CONSELHO DE ÉTICA INSTAURA PROCESSO E JAIR BOLSONARO EXPEDE NOTA ALEGANDO IMUNIDADE

O PROCESSO NÃO É SOBRE APOLOGIA AO ESTUPRO
Nesta terça-feira, 28, o Conselho de Ética da Câmara instaurou processo disciplinar sobre o deputado Jair Bolsonaro (PSC-RJ) por quebrou de decoro parlamentar ao reverenciar o coronel reformado Carlos Alberto Brilhante Ustra, reconhecido como torturador pela Justiça, durante a votação do processo de impeachment de Dilma Rousseff.

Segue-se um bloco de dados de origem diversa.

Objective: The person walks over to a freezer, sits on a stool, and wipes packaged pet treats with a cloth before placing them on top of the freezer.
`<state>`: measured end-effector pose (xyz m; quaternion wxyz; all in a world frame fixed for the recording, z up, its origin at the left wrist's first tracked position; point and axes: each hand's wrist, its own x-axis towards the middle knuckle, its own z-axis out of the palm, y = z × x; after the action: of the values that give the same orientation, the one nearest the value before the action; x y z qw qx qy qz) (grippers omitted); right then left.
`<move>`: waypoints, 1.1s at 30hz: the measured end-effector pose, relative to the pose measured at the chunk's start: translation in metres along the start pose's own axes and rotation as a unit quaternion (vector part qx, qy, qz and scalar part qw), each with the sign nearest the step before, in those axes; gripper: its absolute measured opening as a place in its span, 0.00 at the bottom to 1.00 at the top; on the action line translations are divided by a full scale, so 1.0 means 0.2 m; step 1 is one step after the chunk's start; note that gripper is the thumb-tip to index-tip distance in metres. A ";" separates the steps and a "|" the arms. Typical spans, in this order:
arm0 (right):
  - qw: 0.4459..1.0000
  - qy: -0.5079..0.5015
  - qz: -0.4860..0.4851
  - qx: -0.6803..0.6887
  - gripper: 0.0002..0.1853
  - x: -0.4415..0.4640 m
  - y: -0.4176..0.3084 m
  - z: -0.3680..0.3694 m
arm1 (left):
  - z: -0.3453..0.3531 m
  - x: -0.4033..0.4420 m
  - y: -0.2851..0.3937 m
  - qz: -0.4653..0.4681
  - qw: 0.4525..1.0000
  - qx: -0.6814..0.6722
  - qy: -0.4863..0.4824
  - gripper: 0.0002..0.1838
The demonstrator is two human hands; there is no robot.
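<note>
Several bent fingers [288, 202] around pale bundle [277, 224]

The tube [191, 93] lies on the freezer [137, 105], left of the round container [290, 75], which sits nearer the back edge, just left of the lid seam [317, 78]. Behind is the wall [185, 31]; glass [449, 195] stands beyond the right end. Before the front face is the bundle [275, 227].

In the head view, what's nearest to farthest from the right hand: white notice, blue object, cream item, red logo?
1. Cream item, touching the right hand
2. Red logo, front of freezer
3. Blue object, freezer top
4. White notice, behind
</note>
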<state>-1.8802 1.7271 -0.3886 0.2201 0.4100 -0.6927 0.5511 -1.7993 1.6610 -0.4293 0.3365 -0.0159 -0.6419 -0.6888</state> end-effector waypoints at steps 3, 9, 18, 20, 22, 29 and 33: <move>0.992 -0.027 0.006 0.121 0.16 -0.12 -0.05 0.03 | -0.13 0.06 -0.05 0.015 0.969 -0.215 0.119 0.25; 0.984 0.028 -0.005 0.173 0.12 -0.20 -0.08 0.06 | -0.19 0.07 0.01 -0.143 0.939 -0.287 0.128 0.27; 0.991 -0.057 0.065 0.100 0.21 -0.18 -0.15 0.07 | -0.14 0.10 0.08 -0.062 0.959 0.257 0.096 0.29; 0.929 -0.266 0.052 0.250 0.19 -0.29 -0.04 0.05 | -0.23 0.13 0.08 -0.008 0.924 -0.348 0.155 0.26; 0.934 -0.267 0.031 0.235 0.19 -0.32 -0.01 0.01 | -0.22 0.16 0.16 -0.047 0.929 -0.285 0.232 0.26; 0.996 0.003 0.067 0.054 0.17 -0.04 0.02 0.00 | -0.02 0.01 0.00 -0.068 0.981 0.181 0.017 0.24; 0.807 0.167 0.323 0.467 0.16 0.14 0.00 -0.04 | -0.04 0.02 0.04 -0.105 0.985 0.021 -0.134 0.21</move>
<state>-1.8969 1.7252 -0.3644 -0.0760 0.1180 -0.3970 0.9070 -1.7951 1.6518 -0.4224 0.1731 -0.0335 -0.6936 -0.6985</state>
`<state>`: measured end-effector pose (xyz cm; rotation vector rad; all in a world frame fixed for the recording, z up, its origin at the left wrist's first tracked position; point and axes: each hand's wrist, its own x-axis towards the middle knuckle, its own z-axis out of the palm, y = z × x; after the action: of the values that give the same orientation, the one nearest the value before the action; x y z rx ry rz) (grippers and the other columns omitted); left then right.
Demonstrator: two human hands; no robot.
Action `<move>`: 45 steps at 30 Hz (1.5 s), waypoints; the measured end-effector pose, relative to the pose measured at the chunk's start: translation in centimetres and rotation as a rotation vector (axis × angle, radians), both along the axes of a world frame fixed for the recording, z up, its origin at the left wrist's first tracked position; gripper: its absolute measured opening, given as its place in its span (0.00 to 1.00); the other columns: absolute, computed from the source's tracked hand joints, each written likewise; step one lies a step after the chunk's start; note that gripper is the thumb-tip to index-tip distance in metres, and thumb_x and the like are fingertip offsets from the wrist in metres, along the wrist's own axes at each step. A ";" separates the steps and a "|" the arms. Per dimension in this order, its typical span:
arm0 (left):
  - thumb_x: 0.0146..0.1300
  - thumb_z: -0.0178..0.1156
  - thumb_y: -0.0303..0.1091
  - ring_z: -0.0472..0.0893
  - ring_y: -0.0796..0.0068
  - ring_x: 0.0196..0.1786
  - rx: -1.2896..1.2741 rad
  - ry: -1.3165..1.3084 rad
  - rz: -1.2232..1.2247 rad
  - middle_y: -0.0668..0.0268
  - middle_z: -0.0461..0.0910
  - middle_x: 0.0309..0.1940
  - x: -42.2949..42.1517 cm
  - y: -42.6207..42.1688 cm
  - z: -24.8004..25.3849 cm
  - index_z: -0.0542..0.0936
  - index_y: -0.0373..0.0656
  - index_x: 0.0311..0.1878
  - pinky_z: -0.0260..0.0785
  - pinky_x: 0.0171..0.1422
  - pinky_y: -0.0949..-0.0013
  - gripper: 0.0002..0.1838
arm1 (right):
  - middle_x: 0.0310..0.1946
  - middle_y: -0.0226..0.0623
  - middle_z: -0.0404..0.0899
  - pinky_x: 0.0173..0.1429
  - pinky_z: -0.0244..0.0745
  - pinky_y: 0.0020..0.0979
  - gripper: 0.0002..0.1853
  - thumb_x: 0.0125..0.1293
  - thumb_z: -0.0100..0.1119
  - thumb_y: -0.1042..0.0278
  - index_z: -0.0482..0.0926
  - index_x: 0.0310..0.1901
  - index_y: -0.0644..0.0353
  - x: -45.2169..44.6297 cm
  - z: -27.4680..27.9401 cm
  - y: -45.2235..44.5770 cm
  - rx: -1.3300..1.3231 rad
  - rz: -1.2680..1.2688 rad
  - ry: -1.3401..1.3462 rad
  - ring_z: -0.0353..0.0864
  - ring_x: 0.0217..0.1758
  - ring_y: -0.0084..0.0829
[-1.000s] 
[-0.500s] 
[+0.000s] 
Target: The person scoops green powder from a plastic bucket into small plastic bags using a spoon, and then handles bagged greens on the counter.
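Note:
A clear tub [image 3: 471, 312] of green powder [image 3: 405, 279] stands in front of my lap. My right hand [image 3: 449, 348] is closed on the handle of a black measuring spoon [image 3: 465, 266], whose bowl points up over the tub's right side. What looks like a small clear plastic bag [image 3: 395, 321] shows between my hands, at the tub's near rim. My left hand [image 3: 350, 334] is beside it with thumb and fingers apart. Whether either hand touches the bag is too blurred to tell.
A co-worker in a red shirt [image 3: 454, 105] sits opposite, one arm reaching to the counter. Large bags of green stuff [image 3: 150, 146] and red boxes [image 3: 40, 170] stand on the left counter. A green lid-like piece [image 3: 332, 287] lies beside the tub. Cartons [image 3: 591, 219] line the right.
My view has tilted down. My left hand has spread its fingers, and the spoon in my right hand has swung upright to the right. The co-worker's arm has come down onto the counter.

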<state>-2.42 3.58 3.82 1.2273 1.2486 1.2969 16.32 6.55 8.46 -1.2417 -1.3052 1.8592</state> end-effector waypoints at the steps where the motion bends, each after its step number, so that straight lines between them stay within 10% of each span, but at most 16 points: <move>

Para o PV, que fez a acusação, foi uma “verdadeira apologia ao crime de tortura no período da ditadura militar (1964-1985),
O PV reconhece que Bolsonaro tem “o direito de expressar suas preferências e simpatias”, mas ressalta que ele não pode “enaltecer crimes ou criminosos”.
Para piorar a situação de Bolsonaro, foram sorteados o nome do deputado Zé Geraldo do PT.

Veja a íntegra da nota de Jair Bolsonaro:
"Nota à imprensa
Trata-se de denúncia feita pelo Partido Verde(PV), um dos partidos de esquerda contumazes em apresentar representações contra parlamentares que os incomodam e que, por força do Regimento Interno, obrigatoriamente motivam a instauração de processo.
O assunto, por demais conhecido, foi a referência que fiz ao Cel Brilhante Ustra ao proferir meu voto na sessão de impeachment da Presidente Dilma e que, certamente, não deverá motivar qualquer sanção, já que se trata de opinião de parlamentar, proferida em plenário da Câmara dos Deputados.
A menos que os próprios Congressistas queiram dar munição àqueles que insistem em relativizar a imunidade parlamentar assegurada no art. 53 da Constituição Federal."